Questions remain over how Russia will function without Telegram, especially at a time when its intelligence and communications capabilities have already been disrupted by the loss of Starlink, the satellite network relied on for real-time battlefield data and drone operations.

“Losing access to both Starlink and Telegram at the same time has been a major issue,” said Christina Harward, Russia deputy team lead at the Institute for the Study of War.

“The inopportune timing suggests that the Kremlin was not fully aware of how Russian troops were using one or both of these systems, which is in line with years’ worth of reporting that Russian soldiers and lower-level commanders have a systemic habit of lying about the front-line situation to their superiors.”
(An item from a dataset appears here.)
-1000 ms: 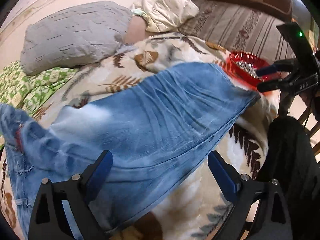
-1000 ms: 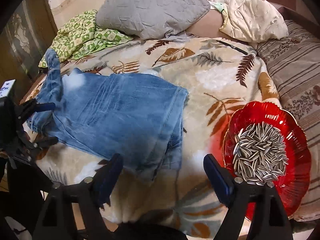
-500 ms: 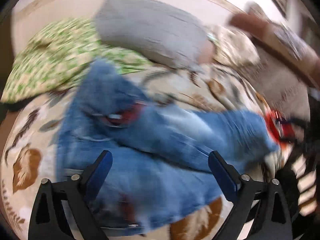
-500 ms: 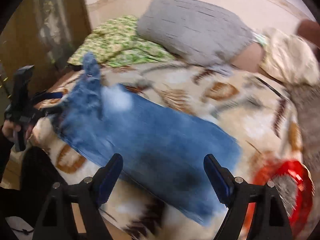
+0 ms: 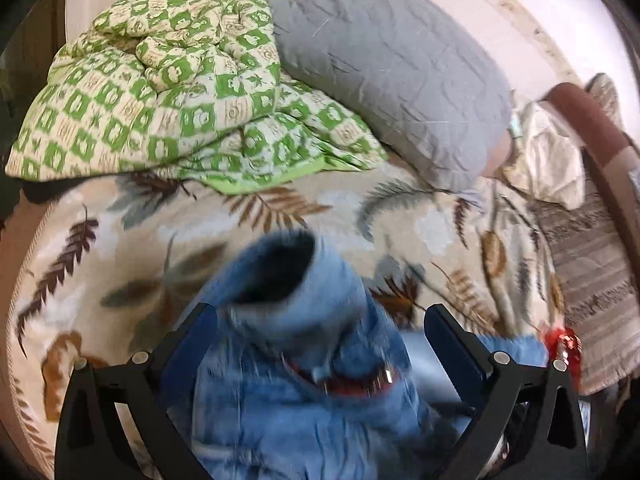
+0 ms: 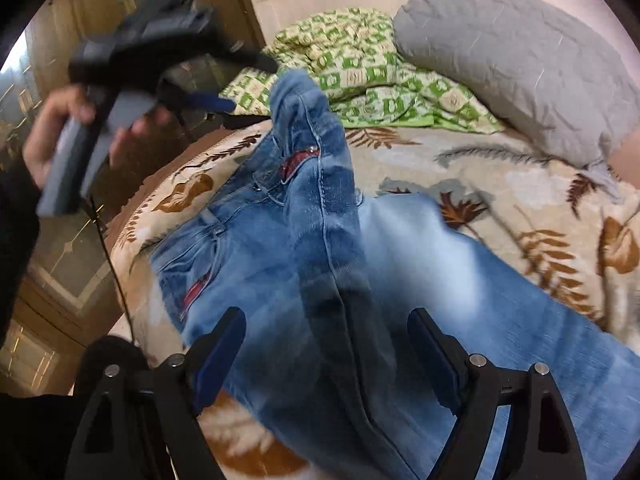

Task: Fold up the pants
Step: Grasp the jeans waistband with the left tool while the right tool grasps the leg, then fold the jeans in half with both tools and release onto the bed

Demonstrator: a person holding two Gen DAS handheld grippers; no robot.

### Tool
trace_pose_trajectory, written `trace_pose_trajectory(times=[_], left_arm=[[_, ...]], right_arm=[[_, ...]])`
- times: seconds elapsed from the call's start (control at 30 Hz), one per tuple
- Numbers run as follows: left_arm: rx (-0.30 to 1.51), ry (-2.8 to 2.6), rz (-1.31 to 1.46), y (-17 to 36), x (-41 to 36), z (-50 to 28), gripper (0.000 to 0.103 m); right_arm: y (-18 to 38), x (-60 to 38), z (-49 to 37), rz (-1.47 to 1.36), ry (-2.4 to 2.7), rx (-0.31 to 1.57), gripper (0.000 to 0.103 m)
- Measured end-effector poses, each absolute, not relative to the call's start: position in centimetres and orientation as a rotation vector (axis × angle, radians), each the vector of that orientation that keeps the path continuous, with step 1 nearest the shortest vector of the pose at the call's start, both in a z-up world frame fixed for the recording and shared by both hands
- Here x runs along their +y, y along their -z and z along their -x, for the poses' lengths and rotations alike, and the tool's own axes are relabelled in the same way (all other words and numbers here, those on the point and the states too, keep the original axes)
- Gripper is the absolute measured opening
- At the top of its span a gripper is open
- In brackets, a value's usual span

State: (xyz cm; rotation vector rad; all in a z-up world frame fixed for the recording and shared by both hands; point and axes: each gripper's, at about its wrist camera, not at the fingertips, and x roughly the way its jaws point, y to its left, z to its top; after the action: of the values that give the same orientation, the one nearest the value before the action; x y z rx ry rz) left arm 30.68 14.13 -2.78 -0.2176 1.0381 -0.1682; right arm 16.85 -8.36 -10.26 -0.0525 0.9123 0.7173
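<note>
Blue jeans (image 6: 288, 240) lie on a leaf-print blanket (image 6: 500, 184) on the bed, waist end to the left, with one part standing up in a peak. In the left wrist view the jeans (image 5: 304, 408) bunch up close between the fingers, blurred. My left gripper (image 5: 320, 332) is open with denim in the gap, not clamped. It also shows in the right wrist view (image 6: 244, 80), held in a hand above the waist end. My right gripper (image 6: 324, 340) is open over the leg part, a denim ridge between its fingers.
A grey pillow (image 5: 392, 64) and a green checked quilt (image 5: 160, 92) lie at the bed's head. A red dish (image 5: 566, 344) peeks out at the right. A wooden cabinet (image 6: 60, 260) stands left of the bed. A striped sofa cushion (image 5: 592, 248) is far right.
Both grippers swung left toward the waist end of the jeans. The left gripper rose above the waistband and the denim peak now stands up. The red dish left the right wrist view.
</note>
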Motion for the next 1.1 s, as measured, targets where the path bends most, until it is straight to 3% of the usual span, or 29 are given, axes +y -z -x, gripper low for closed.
trace_pose_trajectory(times=[0.2,0.27,0.3,0.33,0.43,0.77,0.87,1.1], left_arm=[[1.141,0.165,0.232,4.7,13.2,-34.4,0.103],[1.131,0.176,0.219,4.8,13.1,-34.4,0.08],[1.146,0.182,0.211,4.9,13.1,-34.5,0.038],[1.178,0.188,0.203,5.2,13.0,-34.4,0.028],[1.174,0.235,0.153,5.3,12.8,-33.1,0.017],[1.007,0.366,0.296,1.7,19.5,-20.6,0.012],[1.007,0.377,0.345,4.5,21.5,-16.9,0.012],[1.12,0.272,0.572,16.2,25.4,-13.6,0.013]], right_arm=[[11.9,-7.5,-19.3,-0.026,-0.691,0.929,0.085],[12.0,-7.3,-19.7,-0.025,-0.685,0.923,0.078],[12.0,-7.2,-19.9,-0.01,-0.678,0.93,0.057],[12.3,-6.9,-20.1,0.011,-0.667,0.949,0.031],[12.5,-6.7,-20.0,0.029,-0.669,0.952,0.019],[9.1,-5.4,-12.4,0.262,-0.723,0.713,0.013],[10.0,-4.5,-9.6,0.354,-0.741,0.676,0.013],[15.9,-0.9,-6.9,0.55,-0.718,0.73,0.013]])
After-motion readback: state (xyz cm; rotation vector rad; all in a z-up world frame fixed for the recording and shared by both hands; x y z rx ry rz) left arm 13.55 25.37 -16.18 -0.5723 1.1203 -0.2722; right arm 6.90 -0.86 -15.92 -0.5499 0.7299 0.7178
The blocking of Telegram is certain to affect both the quality and speed of communication within and between Russian units, as well as morale among troops who have relied on the app for informal messaging and venting frustrations, experts say.

They also doubt that systems such as SVOD can replicate the direct, on-the-ground connectivity Telegram offered.

“The fact it isn’t being widely used that way suggests it’s not fit for purpose,” said Dr Withington.

Without an effective substitute, Russian forces may struggle to co-ordinate swiftly, leaving gaps in operational control and creating opportunities for Ukraine to exploit.

Ukrainian forces are already thought to be taking advantage of the dual blackout of Telegram and Starlink, counter-attacking and liberating territory in southern Ukraine in recent weeks.

“Combat depends on fast, reliable communication. If you lose that, things can quickly become very difficult,” said Dr Withington. “You’re effectively depriving the military of robust trunk communications, and in a theatre the size of Ukraine, that’s a major issue.”